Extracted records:
# # # #

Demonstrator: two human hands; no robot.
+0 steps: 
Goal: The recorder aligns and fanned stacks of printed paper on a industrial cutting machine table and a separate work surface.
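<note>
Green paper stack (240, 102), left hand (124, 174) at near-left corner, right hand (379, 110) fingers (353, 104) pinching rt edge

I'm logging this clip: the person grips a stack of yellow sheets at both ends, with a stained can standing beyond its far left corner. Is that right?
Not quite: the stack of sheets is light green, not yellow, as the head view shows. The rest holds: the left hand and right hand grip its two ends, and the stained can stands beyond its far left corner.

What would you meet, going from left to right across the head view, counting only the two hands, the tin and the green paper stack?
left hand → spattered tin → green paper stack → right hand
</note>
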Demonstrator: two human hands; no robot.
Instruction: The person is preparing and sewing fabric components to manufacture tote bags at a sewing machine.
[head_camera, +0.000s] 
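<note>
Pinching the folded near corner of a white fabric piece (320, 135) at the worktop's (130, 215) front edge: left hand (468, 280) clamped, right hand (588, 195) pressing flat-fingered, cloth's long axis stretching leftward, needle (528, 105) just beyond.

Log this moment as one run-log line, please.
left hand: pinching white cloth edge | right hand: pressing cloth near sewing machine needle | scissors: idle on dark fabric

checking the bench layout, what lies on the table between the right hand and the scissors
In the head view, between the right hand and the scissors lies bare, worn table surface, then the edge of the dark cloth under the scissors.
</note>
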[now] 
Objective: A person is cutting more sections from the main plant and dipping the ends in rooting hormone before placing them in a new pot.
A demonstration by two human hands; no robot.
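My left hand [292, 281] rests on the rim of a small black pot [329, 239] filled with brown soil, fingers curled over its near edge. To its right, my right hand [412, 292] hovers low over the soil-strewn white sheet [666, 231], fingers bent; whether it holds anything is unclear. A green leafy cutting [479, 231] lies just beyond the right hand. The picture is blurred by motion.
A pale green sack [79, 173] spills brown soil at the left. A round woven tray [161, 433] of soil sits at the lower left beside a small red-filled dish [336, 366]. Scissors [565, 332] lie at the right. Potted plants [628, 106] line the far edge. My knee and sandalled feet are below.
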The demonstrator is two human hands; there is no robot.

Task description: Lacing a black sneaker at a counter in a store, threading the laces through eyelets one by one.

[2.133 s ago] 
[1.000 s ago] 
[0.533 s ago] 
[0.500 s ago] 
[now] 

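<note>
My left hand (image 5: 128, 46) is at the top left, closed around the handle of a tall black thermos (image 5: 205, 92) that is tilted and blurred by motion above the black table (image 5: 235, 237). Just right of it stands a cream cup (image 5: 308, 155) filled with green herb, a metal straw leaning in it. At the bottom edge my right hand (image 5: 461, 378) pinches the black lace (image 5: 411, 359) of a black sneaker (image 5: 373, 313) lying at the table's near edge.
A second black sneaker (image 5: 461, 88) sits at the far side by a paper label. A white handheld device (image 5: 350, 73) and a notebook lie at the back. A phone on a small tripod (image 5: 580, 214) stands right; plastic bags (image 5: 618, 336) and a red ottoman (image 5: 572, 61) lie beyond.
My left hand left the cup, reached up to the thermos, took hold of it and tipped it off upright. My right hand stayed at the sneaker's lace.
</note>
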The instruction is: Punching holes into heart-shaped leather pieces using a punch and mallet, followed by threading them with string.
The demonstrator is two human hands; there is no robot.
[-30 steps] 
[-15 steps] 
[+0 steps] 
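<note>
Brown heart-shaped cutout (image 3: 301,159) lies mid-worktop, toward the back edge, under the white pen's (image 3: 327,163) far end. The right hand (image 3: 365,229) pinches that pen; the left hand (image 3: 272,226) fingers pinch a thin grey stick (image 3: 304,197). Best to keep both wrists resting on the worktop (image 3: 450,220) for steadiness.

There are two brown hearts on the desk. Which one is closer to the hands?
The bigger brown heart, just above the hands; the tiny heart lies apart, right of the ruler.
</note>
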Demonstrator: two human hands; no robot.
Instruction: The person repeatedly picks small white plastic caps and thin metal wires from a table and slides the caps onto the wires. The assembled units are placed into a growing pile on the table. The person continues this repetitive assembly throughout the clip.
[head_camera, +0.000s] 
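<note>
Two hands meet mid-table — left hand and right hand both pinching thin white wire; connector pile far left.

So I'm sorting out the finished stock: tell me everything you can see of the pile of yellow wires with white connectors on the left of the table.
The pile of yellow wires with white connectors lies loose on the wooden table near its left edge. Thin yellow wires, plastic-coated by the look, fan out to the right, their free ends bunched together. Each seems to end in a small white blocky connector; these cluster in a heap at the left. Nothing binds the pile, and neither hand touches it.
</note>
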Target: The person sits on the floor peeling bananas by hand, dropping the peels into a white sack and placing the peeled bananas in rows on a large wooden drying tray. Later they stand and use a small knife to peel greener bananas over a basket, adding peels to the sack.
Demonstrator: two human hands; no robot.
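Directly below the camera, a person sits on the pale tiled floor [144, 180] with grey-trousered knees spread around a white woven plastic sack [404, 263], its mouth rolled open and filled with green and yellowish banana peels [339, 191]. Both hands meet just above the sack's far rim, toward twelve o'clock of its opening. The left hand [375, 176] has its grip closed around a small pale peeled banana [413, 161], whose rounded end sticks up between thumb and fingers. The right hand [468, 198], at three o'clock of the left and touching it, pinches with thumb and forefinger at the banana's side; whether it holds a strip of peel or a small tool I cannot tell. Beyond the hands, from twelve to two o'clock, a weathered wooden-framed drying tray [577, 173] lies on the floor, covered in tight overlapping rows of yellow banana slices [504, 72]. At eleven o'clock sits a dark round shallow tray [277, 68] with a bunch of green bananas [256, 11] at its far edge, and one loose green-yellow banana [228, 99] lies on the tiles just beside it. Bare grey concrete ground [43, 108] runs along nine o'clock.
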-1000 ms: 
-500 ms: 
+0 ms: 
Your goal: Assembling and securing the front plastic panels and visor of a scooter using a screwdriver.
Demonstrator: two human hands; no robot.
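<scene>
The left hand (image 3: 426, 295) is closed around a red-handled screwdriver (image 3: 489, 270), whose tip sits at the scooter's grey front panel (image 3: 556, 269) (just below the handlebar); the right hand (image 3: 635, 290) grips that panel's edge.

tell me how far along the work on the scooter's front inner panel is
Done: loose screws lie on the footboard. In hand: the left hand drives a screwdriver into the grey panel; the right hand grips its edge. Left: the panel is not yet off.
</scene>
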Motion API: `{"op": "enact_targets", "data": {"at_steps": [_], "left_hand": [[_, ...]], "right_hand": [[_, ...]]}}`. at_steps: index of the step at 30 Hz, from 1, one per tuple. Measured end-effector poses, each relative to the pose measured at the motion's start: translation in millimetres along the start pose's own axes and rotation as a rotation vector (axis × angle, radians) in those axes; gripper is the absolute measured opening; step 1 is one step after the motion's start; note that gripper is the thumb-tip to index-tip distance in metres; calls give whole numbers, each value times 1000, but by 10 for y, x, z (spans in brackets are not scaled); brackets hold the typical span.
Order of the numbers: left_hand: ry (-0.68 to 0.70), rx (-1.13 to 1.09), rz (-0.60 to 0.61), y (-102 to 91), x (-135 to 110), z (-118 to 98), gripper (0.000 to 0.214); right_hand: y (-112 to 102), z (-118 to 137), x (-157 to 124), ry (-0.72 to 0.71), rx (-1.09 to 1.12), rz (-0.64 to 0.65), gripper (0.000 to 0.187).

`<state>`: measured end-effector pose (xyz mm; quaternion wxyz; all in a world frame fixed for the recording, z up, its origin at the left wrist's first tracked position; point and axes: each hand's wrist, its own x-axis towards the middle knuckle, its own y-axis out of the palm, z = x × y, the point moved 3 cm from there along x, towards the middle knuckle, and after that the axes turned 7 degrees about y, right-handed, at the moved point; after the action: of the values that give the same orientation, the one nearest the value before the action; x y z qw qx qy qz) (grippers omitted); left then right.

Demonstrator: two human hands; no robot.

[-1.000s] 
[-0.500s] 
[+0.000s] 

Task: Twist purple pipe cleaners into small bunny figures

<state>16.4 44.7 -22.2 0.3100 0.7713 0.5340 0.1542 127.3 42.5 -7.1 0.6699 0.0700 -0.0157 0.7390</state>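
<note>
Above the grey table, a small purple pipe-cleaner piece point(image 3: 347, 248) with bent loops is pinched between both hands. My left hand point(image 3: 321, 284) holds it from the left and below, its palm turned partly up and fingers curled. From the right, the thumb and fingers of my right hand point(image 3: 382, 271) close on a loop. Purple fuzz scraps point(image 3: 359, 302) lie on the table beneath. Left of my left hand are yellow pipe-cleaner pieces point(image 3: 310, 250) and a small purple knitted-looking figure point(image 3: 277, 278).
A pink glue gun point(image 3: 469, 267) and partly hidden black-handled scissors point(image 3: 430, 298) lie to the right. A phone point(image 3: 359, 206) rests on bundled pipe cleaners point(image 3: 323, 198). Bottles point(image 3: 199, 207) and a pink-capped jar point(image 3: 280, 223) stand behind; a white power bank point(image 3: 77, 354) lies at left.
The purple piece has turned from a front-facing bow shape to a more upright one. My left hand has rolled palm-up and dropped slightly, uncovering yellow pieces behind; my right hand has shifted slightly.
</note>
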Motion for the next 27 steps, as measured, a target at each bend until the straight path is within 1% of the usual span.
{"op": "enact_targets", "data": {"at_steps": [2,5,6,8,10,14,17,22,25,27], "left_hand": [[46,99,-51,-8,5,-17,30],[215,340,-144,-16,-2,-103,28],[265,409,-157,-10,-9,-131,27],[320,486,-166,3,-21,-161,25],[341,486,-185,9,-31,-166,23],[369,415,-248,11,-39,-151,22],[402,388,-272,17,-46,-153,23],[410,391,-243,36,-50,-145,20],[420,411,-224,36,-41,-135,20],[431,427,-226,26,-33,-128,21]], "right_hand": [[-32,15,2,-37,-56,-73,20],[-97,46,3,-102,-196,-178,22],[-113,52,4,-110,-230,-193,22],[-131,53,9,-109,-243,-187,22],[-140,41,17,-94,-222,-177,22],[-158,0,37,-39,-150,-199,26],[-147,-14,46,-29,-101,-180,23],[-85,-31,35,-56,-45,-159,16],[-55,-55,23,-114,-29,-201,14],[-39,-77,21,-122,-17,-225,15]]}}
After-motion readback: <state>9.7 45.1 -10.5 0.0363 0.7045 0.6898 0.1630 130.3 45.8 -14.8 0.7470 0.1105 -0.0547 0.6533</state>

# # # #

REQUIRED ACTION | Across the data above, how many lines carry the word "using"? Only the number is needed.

EXPECTED ANSWER | 2